At five minutes to seven, the fishing launch stopped the Argyll’s sixth shell, a direct hit. The explosive tore the launch apart, lifting it half out of the water and rolling both stern and aft sections over. The fuel tank blew up, and the steel-hulled boat sank like a stone.
“Direct hit,” reported the gunnery officer from deep inside the Argyll where he and his gunners had watched the uneven duel on radar. “She’s gone.”
The blip faded from the screen; the illuminated sweep arm went around and around but showed only the Freya at five miles. On the bridge, four officers watched the same display, and there were a few moments of silence. It was the first time for any of them that their ship had actually killed anybody.
“Let the Sabre go,” said Captain Preston quietly. “They can board and liberate the Freya now.”

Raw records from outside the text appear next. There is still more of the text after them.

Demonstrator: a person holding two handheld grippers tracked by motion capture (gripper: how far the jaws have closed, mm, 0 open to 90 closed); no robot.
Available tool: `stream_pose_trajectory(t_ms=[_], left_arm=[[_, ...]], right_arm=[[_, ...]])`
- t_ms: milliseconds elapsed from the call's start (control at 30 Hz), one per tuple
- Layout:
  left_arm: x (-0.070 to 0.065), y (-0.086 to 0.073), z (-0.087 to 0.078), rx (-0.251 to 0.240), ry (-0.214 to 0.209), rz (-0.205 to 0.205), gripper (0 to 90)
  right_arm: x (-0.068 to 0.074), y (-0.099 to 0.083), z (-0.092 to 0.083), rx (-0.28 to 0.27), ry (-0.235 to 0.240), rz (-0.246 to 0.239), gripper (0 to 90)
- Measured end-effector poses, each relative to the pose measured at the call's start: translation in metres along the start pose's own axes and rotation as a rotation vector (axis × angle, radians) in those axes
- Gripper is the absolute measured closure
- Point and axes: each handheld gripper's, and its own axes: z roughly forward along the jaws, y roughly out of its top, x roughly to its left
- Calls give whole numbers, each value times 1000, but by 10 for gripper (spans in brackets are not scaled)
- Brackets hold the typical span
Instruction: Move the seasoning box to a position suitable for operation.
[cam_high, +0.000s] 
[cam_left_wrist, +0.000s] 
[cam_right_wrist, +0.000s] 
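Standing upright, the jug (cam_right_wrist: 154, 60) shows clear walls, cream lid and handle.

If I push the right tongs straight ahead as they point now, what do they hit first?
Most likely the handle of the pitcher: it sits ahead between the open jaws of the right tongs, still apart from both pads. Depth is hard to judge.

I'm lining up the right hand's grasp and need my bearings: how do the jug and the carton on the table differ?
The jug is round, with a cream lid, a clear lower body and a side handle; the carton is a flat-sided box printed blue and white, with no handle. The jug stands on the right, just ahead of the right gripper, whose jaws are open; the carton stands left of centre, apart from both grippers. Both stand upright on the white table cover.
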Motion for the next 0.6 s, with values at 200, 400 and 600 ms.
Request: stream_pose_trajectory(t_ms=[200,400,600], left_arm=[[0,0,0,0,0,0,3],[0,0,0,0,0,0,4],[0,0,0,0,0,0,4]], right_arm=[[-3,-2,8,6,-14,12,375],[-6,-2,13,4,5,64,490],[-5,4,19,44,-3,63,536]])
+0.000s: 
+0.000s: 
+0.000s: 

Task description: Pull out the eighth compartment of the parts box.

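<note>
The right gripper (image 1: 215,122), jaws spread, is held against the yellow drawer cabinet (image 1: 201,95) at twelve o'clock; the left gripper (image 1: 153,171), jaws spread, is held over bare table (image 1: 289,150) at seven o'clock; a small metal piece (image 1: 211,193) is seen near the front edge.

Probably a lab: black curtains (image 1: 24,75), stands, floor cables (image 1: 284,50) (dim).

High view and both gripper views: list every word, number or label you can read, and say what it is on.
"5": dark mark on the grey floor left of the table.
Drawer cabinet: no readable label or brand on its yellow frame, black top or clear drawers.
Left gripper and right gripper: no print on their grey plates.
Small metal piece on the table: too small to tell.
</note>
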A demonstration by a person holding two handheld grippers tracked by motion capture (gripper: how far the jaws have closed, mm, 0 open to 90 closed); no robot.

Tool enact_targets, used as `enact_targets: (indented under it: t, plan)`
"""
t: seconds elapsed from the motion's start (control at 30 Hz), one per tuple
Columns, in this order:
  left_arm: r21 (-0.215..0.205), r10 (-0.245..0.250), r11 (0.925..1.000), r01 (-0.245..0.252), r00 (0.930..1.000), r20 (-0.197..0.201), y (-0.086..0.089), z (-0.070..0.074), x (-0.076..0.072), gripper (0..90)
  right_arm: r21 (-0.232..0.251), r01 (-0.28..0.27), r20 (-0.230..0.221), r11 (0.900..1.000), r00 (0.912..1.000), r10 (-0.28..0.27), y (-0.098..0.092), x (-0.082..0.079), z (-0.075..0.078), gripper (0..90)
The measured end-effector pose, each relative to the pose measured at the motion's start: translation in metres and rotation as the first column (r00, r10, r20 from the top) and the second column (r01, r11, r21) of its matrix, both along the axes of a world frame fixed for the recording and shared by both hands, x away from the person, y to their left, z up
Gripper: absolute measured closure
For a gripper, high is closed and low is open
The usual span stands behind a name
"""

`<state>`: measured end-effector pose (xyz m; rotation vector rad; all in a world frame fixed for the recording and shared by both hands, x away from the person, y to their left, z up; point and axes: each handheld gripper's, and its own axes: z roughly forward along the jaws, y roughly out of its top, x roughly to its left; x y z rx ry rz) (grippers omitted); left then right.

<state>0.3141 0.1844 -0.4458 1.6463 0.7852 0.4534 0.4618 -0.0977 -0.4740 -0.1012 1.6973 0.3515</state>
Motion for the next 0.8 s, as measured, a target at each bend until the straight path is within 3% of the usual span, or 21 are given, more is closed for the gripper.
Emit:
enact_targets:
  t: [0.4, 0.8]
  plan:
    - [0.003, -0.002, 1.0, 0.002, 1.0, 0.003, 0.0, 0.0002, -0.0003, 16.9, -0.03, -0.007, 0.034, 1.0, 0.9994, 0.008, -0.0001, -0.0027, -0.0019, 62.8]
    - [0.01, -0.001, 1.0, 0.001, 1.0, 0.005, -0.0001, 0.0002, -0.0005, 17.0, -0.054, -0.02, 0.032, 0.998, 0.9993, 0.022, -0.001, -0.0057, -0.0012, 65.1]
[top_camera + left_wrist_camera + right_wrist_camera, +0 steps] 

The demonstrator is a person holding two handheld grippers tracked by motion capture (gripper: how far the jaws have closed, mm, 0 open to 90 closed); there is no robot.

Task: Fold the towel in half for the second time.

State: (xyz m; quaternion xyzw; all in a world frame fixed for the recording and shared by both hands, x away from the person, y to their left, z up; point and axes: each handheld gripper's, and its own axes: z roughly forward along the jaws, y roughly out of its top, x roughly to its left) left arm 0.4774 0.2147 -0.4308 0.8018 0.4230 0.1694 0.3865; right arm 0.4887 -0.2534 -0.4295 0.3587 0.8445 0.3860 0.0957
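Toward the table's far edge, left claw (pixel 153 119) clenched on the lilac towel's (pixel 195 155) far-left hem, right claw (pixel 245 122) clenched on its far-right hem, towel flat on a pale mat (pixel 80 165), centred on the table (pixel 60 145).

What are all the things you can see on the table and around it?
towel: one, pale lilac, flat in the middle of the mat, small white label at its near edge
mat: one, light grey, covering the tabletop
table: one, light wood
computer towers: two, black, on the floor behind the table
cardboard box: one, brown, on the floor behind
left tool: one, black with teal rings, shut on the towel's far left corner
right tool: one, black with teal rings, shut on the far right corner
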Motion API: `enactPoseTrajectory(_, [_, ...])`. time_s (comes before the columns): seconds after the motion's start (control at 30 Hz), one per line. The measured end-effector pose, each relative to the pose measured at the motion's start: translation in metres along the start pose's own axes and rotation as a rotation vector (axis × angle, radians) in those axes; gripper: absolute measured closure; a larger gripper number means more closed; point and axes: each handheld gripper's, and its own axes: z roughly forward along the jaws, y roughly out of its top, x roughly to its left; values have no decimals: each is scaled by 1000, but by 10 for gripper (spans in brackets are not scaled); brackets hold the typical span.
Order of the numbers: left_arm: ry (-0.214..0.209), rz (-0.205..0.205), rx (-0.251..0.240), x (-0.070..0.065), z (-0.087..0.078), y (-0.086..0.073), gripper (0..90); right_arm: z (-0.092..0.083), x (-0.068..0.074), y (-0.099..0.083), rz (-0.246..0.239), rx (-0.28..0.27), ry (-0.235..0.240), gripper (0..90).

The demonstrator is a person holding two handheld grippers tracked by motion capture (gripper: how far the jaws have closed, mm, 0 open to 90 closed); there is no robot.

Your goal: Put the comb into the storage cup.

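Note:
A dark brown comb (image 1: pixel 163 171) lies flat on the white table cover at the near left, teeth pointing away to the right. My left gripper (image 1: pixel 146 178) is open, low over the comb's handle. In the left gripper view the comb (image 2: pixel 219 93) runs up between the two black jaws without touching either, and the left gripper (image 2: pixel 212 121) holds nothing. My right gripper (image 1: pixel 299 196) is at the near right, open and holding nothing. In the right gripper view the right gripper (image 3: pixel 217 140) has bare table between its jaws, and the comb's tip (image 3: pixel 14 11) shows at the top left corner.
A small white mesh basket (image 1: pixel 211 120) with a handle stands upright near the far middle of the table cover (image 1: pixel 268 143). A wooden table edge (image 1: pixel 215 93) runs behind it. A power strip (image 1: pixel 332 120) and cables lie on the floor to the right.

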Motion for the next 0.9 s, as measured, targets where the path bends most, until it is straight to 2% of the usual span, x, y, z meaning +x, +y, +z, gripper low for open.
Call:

The radar operator in the darkened hull of the Nimrod peered closely at his screen. He could see all the warships, all the tugs, and the Freya to the east of them. But somewhere beyond the Freya, shielded by the tanker’s bulk from the Navy vessels, a tiny speck seemed to be moving away to the southeast; it was so small it could almost have been missed; it was no bigger than the blip that would have been made by a medium-size tin can; in fact it was the metallic cover to the outboard engine of a speeding inflatable. Tin cans do not move across the face of the ocean at thirty knots.
“Nimrod to Argyll, Nimrod to Argyll ...”
The officers on the bridge of the guided-missile cruiser listened to the news from the circling aircraft with shock. One of them ran to the wing of the bridge and shouted the information down to the sailors from Portland who waited on their patrol launches.